Abstract
AbstractFuture changes in the occurrence of flood events can be estimated using multi‐model ensembles to inform adaption and mitigation strategies. In the near future, these estimates could be used to guide the updating of exceedance probabilities for flood control design and water resources management. However, the estimate of return levels from ensemble experiments represents a challenge: model runs are affected by biases and uncertainties and by inconsistencies in simulated peak flows when compared with observed data. Moreover, extreme value distributions are generally fit to ensemble members individually and then averaged to obtain the ensemble fit with loss of information. To overcome these limitations, we propose a Bayesian hierarchical model for assessing changes in future peak flows, and the uncertainty coming from global climate, global impact models and their interaction. The model we propose allows use of all members of the ensemble at once for estimating changes in the parameters of an extreme value distribution from historical to future peak flows. The approach is applied to a set of grid‐cells in the eastern United States to the full and to a constrained version of the ensemble. We find that, while the dominant source of uncertainty in the changes varies across the domain, there is a consensus on a decrease in flood magnitudes toward the south. We conclude that projecting future flood magnitude under climate change remains elusive due to large uncertainty mostly coming from global models and from the intrinsic uncertain nature of extreme values.
Highlights
A warming climate is expected to intensify the global water cycle with changes in the occurrence and severity of extreme events like intense precipitations and floodings [Lavell et al, 2012; Abbott et al, 2019]
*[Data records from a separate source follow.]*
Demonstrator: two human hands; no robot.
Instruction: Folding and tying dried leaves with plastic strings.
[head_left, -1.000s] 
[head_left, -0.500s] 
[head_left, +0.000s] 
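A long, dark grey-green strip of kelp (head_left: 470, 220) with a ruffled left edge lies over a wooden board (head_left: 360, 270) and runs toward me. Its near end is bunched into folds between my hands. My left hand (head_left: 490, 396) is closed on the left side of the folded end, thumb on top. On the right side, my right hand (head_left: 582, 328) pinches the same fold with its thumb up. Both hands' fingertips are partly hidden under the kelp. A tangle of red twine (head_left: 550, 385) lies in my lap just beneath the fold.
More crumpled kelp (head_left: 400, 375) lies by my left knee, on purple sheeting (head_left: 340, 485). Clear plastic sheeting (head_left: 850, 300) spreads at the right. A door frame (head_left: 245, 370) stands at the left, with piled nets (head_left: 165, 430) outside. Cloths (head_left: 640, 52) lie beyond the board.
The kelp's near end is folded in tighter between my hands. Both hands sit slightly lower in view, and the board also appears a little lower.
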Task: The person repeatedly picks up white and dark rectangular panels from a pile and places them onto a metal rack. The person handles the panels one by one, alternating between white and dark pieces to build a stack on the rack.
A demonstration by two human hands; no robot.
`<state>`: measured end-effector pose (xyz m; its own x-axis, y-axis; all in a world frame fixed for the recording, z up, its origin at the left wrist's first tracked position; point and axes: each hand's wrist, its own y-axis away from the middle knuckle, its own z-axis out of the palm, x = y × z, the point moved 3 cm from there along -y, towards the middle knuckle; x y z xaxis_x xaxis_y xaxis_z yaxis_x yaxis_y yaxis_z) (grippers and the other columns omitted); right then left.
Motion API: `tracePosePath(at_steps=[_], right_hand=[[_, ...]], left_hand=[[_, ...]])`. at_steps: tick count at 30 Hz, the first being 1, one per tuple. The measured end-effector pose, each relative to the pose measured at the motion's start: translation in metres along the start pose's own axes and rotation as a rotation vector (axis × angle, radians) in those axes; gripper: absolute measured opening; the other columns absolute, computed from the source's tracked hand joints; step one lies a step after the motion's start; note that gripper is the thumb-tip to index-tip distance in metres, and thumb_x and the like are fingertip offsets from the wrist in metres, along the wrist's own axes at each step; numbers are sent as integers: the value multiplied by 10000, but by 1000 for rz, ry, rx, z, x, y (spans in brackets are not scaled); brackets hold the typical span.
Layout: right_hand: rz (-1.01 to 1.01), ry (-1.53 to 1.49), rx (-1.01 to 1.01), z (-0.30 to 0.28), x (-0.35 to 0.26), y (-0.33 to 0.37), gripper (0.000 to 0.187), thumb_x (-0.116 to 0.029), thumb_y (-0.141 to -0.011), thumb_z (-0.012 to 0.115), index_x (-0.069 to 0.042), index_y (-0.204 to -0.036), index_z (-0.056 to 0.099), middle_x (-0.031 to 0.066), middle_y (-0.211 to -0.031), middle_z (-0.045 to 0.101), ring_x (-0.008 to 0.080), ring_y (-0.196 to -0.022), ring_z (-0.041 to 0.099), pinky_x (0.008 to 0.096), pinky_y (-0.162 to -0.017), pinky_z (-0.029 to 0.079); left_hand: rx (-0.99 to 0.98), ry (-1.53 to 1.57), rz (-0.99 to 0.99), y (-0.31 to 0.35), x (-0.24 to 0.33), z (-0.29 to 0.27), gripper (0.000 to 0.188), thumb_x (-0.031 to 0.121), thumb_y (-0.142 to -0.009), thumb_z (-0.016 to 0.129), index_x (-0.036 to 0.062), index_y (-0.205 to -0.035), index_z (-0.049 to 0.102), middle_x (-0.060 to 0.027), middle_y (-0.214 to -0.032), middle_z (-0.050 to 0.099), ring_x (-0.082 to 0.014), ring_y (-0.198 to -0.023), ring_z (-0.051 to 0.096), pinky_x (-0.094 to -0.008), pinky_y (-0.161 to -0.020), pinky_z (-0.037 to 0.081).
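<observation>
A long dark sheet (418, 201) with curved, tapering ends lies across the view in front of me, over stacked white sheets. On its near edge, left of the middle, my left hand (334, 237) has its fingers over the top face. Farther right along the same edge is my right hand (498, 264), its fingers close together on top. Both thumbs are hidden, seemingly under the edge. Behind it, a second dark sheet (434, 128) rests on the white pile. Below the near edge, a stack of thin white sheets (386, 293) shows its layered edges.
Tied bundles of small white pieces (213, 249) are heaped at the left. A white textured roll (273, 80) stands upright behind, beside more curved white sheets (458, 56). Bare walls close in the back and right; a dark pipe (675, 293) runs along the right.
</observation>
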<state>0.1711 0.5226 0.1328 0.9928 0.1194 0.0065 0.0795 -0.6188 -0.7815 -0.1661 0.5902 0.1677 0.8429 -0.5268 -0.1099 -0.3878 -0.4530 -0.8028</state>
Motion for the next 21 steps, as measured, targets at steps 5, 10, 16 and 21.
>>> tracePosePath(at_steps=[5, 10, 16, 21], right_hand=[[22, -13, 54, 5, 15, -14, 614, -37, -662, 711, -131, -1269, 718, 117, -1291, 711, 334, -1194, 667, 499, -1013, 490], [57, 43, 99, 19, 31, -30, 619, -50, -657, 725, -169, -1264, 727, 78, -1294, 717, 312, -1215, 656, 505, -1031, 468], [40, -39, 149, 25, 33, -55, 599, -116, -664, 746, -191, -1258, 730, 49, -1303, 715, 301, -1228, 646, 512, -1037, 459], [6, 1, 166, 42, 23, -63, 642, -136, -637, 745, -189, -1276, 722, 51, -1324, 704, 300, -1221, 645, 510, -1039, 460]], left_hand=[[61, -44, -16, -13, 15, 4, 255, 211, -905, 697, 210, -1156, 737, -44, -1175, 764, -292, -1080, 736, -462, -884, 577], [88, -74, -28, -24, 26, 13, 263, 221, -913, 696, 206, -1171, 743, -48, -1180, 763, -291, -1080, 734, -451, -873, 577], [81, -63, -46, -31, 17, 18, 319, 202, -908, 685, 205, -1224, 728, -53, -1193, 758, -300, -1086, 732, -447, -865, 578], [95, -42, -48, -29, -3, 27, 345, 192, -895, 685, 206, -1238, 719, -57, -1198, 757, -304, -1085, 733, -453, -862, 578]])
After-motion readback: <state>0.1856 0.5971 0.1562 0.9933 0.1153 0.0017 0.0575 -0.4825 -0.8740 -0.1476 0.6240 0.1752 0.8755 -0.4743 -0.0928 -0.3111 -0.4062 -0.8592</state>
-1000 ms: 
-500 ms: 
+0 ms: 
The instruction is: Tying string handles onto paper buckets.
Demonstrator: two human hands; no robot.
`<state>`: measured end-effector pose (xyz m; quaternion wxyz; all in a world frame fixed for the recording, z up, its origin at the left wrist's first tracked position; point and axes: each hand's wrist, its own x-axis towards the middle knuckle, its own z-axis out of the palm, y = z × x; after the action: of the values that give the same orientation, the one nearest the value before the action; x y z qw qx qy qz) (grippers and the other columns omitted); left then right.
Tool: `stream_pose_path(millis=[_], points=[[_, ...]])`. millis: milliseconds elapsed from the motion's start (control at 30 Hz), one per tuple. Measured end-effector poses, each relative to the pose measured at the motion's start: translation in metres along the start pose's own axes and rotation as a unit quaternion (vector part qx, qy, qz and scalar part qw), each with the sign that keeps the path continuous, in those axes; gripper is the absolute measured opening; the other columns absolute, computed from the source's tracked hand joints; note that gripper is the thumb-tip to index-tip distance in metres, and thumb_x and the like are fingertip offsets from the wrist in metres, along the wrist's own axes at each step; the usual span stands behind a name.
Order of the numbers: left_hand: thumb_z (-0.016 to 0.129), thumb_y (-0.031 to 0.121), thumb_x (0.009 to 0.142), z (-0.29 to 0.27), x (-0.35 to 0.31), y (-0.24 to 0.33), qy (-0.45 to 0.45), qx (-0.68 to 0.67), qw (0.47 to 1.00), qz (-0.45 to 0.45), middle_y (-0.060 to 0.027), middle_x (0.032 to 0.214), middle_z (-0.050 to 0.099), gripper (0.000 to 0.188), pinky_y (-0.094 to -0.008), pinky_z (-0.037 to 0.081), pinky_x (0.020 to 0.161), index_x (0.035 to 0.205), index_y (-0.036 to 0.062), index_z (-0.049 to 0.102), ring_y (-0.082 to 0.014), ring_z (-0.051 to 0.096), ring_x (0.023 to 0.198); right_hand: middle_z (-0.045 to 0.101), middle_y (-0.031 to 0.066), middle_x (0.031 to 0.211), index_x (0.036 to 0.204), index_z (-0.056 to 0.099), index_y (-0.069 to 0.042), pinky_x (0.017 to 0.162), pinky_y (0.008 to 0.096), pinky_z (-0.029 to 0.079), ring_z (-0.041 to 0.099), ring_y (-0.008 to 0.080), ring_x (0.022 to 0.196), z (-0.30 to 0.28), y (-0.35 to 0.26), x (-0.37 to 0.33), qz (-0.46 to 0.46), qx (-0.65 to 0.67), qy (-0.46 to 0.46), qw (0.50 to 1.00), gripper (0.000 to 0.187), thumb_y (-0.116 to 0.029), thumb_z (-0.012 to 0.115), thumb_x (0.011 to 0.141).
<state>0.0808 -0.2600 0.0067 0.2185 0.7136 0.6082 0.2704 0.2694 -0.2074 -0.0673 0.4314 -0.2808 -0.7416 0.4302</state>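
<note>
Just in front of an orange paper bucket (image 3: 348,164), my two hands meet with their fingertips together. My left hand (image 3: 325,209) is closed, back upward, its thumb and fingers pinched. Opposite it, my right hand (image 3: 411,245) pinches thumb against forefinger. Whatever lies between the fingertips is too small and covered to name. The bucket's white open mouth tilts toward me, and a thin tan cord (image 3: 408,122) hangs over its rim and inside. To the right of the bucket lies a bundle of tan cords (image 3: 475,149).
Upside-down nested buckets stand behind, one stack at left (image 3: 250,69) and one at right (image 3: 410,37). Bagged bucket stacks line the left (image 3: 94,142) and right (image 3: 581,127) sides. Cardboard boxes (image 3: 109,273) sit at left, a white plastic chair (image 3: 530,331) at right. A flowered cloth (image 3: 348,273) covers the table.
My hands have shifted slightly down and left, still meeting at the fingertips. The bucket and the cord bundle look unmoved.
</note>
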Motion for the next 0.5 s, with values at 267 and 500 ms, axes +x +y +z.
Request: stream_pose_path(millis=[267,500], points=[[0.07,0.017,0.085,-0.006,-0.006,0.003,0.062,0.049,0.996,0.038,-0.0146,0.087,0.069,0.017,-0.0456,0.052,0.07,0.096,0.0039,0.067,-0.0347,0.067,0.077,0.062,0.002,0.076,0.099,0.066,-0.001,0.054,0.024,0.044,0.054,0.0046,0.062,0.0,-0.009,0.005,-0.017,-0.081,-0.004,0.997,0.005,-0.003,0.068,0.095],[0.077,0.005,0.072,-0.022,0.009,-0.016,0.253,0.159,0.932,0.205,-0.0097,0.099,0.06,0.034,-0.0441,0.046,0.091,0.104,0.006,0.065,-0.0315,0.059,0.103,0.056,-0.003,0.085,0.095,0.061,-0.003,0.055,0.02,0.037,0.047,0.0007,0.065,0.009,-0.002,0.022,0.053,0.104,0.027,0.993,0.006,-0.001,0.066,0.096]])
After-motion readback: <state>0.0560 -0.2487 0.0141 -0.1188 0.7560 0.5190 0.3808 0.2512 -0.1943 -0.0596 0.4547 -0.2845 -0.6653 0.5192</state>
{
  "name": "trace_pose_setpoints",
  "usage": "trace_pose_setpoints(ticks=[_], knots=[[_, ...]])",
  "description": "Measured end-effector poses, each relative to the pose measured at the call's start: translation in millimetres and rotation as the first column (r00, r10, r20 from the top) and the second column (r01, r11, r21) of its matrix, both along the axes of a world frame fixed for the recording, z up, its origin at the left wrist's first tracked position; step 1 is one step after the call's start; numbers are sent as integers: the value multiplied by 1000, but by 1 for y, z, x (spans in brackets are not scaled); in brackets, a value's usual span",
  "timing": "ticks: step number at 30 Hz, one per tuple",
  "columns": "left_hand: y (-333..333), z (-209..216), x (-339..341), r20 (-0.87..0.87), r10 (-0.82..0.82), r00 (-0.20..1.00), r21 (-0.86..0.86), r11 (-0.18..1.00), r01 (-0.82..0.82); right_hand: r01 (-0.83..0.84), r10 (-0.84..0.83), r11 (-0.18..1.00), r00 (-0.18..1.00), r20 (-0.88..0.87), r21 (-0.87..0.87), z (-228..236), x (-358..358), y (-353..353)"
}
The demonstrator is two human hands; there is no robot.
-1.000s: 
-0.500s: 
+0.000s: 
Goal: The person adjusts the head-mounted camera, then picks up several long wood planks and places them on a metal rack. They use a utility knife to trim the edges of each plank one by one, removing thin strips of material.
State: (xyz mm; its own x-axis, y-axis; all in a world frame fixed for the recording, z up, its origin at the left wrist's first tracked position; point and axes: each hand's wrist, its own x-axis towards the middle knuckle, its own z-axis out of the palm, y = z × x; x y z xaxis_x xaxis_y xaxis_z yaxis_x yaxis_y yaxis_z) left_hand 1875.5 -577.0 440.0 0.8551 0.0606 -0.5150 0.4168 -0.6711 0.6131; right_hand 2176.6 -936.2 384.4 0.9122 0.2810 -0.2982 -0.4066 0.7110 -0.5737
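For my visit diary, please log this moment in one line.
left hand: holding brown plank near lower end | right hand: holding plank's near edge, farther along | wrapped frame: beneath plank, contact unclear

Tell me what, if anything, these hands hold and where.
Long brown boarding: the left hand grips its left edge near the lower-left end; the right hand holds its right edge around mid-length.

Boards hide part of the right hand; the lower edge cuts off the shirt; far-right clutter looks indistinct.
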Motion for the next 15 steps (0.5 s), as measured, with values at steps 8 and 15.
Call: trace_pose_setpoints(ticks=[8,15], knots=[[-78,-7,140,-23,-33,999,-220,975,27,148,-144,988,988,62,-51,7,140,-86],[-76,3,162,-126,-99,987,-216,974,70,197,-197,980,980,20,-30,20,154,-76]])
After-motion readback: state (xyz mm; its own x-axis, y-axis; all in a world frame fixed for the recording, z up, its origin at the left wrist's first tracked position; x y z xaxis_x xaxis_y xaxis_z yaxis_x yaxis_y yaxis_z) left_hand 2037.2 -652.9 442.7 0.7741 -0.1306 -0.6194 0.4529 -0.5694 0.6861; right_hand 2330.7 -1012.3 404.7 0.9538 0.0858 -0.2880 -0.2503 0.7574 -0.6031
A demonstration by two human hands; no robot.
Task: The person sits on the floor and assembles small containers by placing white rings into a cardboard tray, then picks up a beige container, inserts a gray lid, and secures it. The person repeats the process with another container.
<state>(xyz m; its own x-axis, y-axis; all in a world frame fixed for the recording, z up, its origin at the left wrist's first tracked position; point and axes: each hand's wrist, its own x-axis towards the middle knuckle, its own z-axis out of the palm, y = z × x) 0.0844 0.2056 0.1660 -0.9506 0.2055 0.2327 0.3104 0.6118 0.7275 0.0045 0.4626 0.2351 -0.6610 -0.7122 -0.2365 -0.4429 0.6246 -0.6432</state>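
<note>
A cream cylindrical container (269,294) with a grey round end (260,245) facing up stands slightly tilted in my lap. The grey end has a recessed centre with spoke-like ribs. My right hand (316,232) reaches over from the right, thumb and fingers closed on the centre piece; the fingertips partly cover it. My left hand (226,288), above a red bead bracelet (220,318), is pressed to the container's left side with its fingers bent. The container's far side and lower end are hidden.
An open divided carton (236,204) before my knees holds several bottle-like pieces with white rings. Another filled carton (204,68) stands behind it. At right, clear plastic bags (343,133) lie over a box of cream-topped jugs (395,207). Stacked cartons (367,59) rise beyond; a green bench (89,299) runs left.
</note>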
For the first step we propose an improved way to assess changes in flood magnitude using multi-model ensembles that goes beyond expressing changes through the ensemble mean, which cancels out information on model consensus and reduces the signal across multiple members to a single value
For the second step, using the ISIMIP multi-model ensemble – already employed in future high flows studies [Dankers et al, 2014; Giuntoli et al, 2015b; Dottori et al, 2018] – we focus on the eastern half of the United States where observed data are available in catchments large enough to be compared to corresponding model grid-cells
Summary
A warming climate is expected to intensify the global water cycle with changes in the occurrence and severity of extreme events like intense precipitations and floodings [Lavell et al, 2012; Abbott et al, 2019]. The main components of flood risk [Crichton, 1999] are expected to increase: flood hazard (as a result of increased energy in the system and of an intensified water cycle), flood exposure of people and assets (owing to global population growth and cities becoming more urbanized) and flood vulnerability (especially in overpopulated regions with low preparedness and poor infrastructure) [Oppenheimer et al, 2014] In this context, assessing changes in future floods is crucial to inform adaptation and mitigation strategies aimed at protecting human life, vulnerable ecosystems, human wellbeing, agricultural land, homes and other socio-economic assets. Two practical examples are the likely increase in pluvial flooding, as a result of more frequent intense precipitation events under climate change [Pendergrass, 2018]; and the reduction and shift in time of the annual spring flood in snow dominated catchments, as a result of reduced snow pack [Musselman et al, 2018]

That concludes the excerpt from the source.